'''
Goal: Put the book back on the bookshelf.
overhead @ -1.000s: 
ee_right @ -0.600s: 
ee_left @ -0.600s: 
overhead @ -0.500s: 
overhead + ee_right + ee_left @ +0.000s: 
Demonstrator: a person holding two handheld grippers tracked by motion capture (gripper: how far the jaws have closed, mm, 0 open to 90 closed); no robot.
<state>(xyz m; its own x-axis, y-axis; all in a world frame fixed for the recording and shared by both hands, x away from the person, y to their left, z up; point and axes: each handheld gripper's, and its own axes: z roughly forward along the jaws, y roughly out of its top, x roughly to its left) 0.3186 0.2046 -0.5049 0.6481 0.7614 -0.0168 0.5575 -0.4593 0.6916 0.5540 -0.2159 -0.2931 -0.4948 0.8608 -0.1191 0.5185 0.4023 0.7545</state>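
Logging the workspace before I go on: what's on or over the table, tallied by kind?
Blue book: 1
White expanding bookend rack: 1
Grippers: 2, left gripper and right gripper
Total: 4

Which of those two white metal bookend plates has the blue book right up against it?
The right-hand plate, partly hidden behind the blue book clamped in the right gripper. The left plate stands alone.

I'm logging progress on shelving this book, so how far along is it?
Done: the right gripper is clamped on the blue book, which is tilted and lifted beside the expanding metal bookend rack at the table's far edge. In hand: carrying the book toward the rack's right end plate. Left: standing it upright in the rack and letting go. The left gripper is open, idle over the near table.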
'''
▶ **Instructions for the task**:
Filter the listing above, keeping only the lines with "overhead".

▶ **Problem solution**:
overhead @ -1.000s: 
overhead @ -0.500s: 
overhead + ee_right + ee_left @ +0.000s: 

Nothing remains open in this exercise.